Work to complete:
The listing should be returned in its entirety, exactly as given.

Collected material:
• • • •
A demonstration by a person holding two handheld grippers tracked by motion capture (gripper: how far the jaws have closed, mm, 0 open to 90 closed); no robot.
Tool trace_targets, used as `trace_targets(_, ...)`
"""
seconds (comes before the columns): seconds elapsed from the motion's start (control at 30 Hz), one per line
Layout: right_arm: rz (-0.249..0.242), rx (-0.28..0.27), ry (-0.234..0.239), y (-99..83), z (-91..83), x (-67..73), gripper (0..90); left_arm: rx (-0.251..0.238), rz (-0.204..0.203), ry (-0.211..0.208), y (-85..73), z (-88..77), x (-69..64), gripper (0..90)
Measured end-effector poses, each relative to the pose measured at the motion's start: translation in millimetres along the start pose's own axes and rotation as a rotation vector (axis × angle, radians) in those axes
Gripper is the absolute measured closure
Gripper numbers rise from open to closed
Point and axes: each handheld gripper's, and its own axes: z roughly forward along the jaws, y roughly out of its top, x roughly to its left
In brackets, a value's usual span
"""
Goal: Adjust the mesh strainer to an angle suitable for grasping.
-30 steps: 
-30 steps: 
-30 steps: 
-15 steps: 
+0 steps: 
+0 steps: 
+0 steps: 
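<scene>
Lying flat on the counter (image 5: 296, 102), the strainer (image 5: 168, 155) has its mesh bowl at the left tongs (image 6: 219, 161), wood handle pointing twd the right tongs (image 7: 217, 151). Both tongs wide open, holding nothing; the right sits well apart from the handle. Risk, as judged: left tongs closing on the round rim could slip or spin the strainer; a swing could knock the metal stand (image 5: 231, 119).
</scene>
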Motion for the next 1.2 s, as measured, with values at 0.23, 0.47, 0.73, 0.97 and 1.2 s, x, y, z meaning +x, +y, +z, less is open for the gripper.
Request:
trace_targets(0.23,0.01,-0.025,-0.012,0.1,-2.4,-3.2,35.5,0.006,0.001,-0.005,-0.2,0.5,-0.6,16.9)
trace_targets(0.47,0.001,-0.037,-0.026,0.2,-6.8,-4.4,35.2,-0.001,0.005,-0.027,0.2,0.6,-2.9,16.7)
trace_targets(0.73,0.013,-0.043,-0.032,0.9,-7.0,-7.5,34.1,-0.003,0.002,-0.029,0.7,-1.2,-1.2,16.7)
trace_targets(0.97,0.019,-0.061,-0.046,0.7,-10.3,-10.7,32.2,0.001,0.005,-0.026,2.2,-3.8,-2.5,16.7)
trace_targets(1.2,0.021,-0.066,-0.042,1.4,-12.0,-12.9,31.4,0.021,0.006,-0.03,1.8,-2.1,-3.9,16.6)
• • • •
Finished exercise:
A demonstration by a person holding two handheld grippers tracked by motion capture (gripper: how far the jaws have closed, mm, 0 open to 90 closed); no robot.
Tool trace_targets, used as `trace_targets(_, ...)`
"""
seconds (comes before the columns): seconds elapsed from the motion's start (control at 30 Hz), one per line
Layout: right_arm: rz (-0.249..0.242), rx (-0.28..0.27), ry (-0.234..0.239), y (-99..83), z (-91..83), x (-67..73), gripper (0..90); left_arm: rx (-0.251..0.238), rz (-0.204..0.203), ry (-0.211..0.208), y (-85..73), z (-88..77), x (-69..64), gripper (0..90)
Measured end-effector poses, each relative to the pose measured at the motion's start: translation in millimetres along the start pose's own axes and rotation as a rotation vector (axis × angle, radians) in those axes
Gripper is the absolute measured closure
Gripper numbers rise from open to closed
Point and axes: each handheld gripper's, and its own axes: z roughly forward along the jaws, y roughly out of its top, x roughly to its left
In brackets, a value's usual span
"""
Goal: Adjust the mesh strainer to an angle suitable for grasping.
-30 steps: 
-30 steps: 
-30 steps: 
-15 steps: 
+0 steps: 
+0 steps: 
+0 steps: 
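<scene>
Lying flat on the counter (image 5: 296, 102), the strainer (image 5: 168, 155) has its mesh bowl at the left tongs (image 6: 219, 161), wood handle pointing twd the right tongs (image 7: 217, 151). Both tongs wide open, holding nothing; the right sits well apart from the handle. Risk, as judged: left tongs closing on the round rim could slip or spin the strainer; a swing could knock the metal stand (image 5: 231, 119).
</scene>
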Motion for the next 1.2 s, as measured, with values at 0.23, 0.47, 0.73, 0.97 and 1.2 s, x, y, z meaning +x, +y, +z, less is open for the gripper.
Request:
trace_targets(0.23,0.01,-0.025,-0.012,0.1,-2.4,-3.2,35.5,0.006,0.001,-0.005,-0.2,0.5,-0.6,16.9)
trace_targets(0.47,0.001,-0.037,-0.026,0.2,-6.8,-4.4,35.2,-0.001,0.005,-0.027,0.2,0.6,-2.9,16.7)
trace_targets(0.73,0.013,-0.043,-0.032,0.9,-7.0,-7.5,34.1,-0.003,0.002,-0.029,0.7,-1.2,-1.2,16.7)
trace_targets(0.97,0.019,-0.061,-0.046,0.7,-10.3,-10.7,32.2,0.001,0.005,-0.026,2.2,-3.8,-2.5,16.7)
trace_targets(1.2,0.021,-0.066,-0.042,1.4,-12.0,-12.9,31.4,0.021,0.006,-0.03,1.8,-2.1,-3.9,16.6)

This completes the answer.